All of lore.kernel.org
 help / color / mirror / Atom feed
From: Artem Bityutskiy <dedekind1@gmail.com>
To: Jens Axboe <axboe@kernel.dk>
Cc: linux-fsdevel@vger.kernel.org, linux-kernel@vger.kernel.org
Subject: [PATCHv2 07/11] writeback: do not remove bdi from bdi_list
Date: Wed, 21 Jul 2010 12:31:42 +0300	[thread overview]
Message-ID: <1279704706-1267-8-git-send-email-dedekind1@gmail.com> (raw)
In-Reply-To: <1279704706-1267-1-git-send-email-dedekind1@gmail.com>

From: Artem Bityutskiy <Artem.Bityutskiy@nokia.com>

The forker thread removes bdis from 'bdi_list' before forking the bdi thread.
But this is wrong for at least 2 reasons.

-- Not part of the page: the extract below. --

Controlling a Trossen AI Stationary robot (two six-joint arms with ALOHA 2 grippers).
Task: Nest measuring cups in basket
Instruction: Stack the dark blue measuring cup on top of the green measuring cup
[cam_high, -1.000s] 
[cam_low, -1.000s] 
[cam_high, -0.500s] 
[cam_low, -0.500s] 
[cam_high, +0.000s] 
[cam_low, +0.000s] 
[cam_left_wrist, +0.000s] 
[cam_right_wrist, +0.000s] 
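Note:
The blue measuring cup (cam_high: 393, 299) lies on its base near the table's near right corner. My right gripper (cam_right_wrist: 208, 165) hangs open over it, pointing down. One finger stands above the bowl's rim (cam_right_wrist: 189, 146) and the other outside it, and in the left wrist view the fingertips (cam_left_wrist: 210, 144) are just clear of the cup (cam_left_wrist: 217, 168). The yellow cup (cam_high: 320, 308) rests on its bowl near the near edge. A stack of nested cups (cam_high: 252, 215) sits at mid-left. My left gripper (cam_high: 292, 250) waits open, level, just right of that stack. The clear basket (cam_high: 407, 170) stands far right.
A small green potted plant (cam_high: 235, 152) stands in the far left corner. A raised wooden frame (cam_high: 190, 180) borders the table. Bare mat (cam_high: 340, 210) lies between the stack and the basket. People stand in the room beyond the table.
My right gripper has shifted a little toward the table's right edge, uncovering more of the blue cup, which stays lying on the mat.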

Reason #1: if we temporary remove a bdi from the list, we may miss works which
           would otherwise be given to us.

Reason #2: this is racy; indeed, 'bdi_wb_shutdown()' expects that bdis are
           always in the 'bdi_list' (see 'bdi_remove_from_list()'), and when
           it races with the forker thread, it can shut down the bdi thread
           at the same time as the forker creates it.

This patch makes sure the forker thread never removes bdis from 'bdi_list'
(which was suggested by Christoph Hellwig).

In order to make sure that we do not race with 'bdi_wb_shutdown()', we have to
hold the 'bdi_lock' while walking the 'bdi_list' and setting the 'BDI_pending'
flag.

NOTE! The error path is interesting. Currently, when we fail to create a bdi
thread, we move the bdi to the tail of 'bdi_list'. But if we never remove the
bdi from the list, we cannot move it to the tail either, because then we can
mess up the RCU readers which walk the list. And also, we'll have the race
described above in "Reason #2".

But I not think that adding to the tail is any important so I just do not do
that.

Signed-off-by: Artem Bityutskiy <Artem.Bityutskiy@nokia.com>
---
 fs/fs-writeback.c |    7 -------
 mm/backing-dev.c  |   31 ++++++++++---------------------
 2 files changed, 10 insertions(+), 28 deletions(-)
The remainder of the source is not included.